The present fleet of nuclear reactors in the United States has operated at high levels of safety, reliability and affordability with the average capacity factor at or above 90 percent since 2000. Nuclear plants are also among the lowest-cost electricity producers. It is expected that the new generation of nuclear power plants will feature advanced designs and refined construction techniques based on more than 50 years of operating experience.
Applications to the US Nuclear Regulatory Commission for combined construction/operating licenses began in 2007 — for the first time in 30 years. Construction of the next generation of nuclear plants in this country will differ markedly from the old process when companies built plants as the designs and regulations were evolving. Designs for the next generation plants will have all design-related safety issues resolved before construction begins.
Mergers and acquisitions seen throughout the utility industry have resulted in the creation of nuclear plant fleet owners who leverage their resources to increase plant production, security and safety while reducing costs.

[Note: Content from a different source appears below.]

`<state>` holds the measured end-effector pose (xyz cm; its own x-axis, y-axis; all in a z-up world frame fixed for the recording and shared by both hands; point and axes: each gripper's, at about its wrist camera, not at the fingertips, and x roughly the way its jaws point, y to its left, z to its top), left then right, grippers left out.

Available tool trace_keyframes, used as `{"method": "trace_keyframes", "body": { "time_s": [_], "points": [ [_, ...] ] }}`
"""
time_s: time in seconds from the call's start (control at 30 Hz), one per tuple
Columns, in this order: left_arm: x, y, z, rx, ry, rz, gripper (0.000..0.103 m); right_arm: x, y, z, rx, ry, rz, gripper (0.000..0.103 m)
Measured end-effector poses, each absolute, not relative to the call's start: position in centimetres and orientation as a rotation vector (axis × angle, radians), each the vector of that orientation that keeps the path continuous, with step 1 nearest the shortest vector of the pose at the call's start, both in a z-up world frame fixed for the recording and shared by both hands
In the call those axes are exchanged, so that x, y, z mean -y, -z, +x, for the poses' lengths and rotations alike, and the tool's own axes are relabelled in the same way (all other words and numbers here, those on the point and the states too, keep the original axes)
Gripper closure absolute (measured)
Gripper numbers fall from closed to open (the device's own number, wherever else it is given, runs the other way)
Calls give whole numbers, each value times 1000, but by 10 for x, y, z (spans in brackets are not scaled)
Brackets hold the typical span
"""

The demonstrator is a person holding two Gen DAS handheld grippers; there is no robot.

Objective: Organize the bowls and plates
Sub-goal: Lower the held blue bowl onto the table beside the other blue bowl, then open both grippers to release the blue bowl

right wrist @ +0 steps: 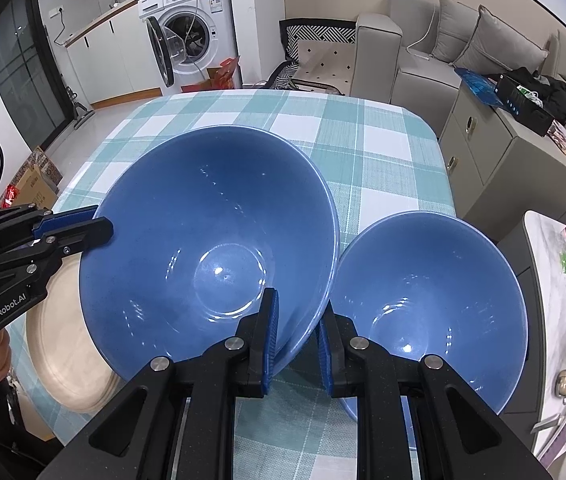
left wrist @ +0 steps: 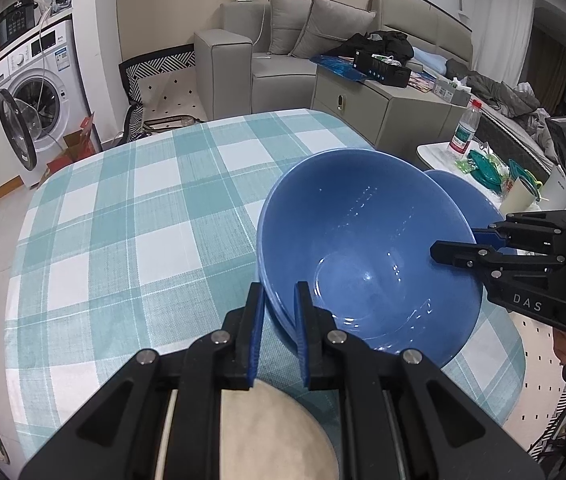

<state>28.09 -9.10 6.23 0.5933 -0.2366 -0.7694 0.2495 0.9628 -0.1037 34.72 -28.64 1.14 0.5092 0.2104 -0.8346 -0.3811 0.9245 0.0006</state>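
A large blue bowl [left wrist: 367, 248] is held over the checked tablecloth [left wrist: 123, 220] by both grippers. My left gripper [left wrist: 279, 292] is shut on its near rim, one pad inside and one outside. My right gripper [left wrist: 459, 242] pinches the opposite rim. In the right wrist view the large bowl [right wrist: 211, 240] fills the middle, with the right gripper [right wrist: 299, 320] shut on its rim and the left gripper [right wrist: 97, 222] on its left edge. A smaller blue bowl [right wrist: 431, 312] stands just to its right. A beige plate [right wrist: 67, 356] lies partly under the large bowl's left side.
The table's rounded far edge [right wrist: 283, 96] drops to a tiled floor. A grey cabinet [right wrist: 523, 168] and a small side table [left wrist: 483, 160] with a bottle and clutter stand on the right. A washing machine [left wrist: 39, 92] with its door open and a sofa [left wrist: 275, 52] lie beyond.
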Motion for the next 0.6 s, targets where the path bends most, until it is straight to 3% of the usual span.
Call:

The continuing successful operation of these fleets has led to owners seeking to extend the operating licenses for their plants for another 20 years beyond the initial 40 year license.

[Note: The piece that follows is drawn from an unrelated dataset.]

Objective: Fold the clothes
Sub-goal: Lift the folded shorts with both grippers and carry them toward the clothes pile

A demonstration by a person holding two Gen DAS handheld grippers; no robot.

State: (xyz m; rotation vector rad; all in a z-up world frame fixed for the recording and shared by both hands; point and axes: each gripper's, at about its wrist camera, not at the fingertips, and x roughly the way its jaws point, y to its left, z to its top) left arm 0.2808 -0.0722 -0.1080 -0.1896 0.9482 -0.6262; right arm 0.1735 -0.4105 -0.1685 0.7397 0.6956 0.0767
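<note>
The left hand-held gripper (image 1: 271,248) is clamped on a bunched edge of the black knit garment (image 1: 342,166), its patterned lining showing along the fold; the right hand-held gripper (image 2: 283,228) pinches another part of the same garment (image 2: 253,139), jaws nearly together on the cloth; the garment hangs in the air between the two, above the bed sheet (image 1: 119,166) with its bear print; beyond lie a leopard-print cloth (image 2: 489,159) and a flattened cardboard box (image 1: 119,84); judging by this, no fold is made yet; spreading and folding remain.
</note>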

Security, which has always been very robust at nuclear facilities, has been substantially enhanced since September 11, 2001. Today, nuclear facilities represent one of the most secure elements of the nation’s infrastructure.
Overseas, nuclear power continues to be a significant source of electricity. While we only began new nuclear power plant construction in 2010 in the United States, construction of nuclear power plants has continued internationally with 52 reactors currently under construction worldwide. The majority of this construction is planned for Asia. With fast-growing economies, rapidly-rising electricity demand and growing sensitivity to the effect of greenhouse gases on the environment, it is expected that this region will continue to see significant growth in nuclear generated electricity.
Nuclear power’s proven track record points to an important and continuing role in assuring the world’s energy future. ANI fully intends to respond to the future insurance needs of the worldwide nuclear industry. In so doing, we expect to continue to provide our member companies and re-insurers with solid financial returns.